» Work to be completed:
Transcribe exactly everything in the data below from the line containing "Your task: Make" down to the line containing "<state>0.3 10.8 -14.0", both lines included and nothing further.

» Data records:
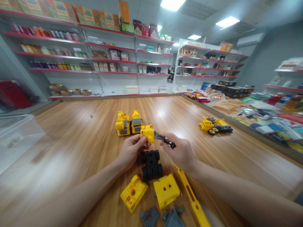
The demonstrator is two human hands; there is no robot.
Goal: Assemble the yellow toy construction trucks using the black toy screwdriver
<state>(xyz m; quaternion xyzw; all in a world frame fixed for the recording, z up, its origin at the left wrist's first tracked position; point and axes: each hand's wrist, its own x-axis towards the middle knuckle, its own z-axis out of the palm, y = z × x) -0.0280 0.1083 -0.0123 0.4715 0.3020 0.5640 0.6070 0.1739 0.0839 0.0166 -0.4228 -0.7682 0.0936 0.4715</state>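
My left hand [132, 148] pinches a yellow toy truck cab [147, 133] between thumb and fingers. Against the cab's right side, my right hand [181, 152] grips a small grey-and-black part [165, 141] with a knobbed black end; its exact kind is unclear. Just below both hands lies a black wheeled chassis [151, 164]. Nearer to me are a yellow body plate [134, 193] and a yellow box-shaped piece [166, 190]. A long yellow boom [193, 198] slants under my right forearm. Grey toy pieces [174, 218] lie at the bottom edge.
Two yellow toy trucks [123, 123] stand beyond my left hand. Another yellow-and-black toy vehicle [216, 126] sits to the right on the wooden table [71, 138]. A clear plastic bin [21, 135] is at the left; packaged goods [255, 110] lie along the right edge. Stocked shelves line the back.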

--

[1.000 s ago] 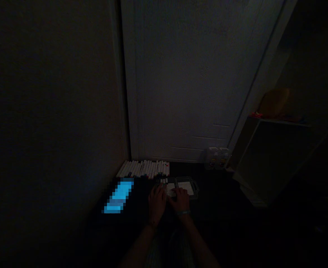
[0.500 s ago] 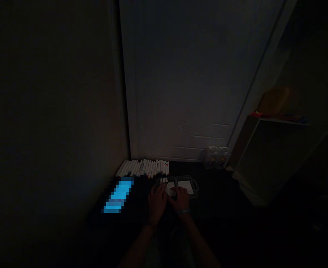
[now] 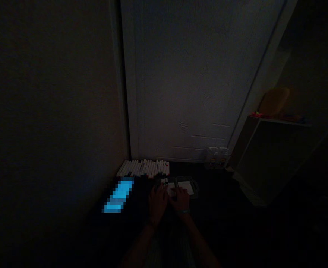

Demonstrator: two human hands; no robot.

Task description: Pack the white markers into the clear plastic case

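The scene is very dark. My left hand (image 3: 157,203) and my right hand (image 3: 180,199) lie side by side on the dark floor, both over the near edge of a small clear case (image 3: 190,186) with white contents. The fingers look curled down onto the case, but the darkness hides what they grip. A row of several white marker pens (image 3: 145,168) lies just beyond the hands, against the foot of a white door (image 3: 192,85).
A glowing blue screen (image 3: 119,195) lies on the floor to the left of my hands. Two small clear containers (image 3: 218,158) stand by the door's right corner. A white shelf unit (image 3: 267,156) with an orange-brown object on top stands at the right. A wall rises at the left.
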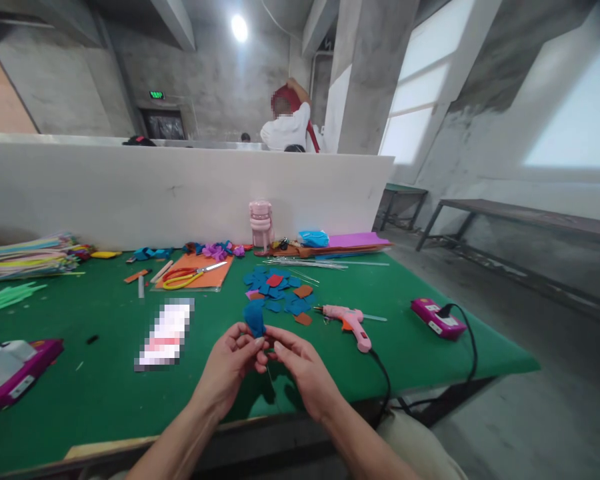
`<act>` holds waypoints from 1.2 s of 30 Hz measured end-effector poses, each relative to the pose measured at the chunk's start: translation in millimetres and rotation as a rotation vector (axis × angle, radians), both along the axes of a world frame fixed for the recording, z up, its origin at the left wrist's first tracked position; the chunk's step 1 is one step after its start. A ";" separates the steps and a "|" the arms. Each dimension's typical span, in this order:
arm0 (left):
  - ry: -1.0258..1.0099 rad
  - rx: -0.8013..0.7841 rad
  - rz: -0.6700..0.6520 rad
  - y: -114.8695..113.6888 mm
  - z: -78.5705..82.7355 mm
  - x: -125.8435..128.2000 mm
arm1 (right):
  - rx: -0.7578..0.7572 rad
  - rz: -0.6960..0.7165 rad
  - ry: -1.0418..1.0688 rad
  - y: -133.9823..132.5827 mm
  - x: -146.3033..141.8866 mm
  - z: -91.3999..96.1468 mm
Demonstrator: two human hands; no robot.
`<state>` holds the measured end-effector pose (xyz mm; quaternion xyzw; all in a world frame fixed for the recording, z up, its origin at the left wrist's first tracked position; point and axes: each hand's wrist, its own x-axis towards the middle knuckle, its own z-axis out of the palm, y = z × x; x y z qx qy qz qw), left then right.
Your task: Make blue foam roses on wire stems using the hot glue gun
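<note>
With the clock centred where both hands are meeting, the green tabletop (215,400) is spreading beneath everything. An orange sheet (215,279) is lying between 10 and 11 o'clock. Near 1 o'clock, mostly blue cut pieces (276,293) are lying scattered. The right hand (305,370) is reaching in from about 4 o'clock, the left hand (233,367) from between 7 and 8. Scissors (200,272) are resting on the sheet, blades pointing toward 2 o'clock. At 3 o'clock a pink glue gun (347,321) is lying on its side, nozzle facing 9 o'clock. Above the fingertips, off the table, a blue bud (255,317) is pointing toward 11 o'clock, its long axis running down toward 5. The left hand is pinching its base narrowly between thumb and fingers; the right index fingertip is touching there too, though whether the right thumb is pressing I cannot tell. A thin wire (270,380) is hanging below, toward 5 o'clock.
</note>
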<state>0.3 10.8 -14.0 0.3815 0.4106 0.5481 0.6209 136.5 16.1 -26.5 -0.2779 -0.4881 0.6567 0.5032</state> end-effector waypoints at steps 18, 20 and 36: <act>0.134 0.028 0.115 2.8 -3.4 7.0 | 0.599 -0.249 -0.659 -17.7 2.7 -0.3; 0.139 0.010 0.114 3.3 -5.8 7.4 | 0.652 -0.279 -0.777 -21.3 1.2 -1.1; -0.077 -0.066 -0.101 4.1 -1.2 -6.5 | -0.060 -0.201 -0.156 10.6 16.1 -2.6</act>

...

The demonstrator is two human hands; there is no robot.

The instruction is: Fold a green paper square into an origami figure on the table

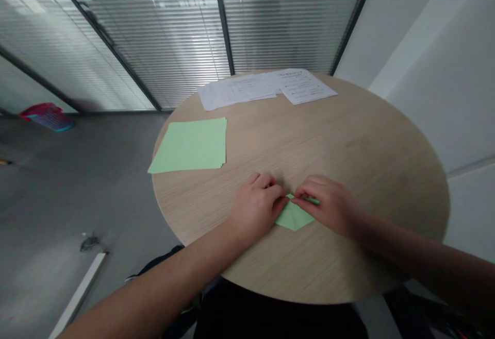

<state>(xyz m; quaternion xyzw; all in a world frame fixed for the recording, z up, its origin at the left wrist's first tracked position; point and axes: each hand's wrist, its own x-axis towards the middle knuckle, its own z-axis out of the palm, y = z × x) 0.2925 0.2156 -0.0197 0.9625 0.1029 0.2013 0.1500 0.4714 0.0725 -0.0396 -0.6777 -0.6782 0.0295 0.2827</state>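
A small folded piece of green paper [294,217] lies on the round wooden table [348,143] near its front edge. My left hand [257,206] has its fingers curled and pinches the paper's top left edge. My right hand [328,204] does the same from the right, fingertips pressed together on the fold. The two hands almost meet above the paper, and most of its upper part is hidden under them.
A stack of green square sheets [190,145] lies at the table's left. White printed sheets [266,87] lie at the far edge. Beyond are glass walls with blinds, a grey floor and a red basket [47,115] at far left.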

» Task output:
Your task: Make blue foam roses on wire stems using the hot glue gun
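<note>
With the clock centred where both hands are meeting, the green tabletop (215,400) is spreading beneath everything. An orange sheet (215,279) is lying between 10 and 11 o'clock. Near 1 o'clock, mostly blue cut pieces (276,293) are lying scattered. The right hand (305,370) is reaching in from about 4 o'clock, the left hand (233,367) from between 7 and 8. Scissors (200,272) are resting on the sheet, blades pointing toward 2 o'clock. At 3 o'clock a pink glue gun (347,321) is lying on its side, nozzle facing 9 o'clock. Above the fingertips, off the table, a blue bud (255,317) is pointing toward 11 o'clock, its long axis running down toward 5. The left hand is pinching its base narrowly between thumb and fingers; the right index fingertip is touching there too, though whether the right thumb is pressing I cannot tell. A thin wire (270,380) is hanging below, toward 5 o'clock.
</note>
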<state>0.3 10.8 -14.0 0.3815 0.4106 0.5481 0.6209 136.5 16.1 -26.5 -0.2779 -0.4881 0.6567 0.5032</state> end-effector waypoints at steps 18, 20 and 36: <act>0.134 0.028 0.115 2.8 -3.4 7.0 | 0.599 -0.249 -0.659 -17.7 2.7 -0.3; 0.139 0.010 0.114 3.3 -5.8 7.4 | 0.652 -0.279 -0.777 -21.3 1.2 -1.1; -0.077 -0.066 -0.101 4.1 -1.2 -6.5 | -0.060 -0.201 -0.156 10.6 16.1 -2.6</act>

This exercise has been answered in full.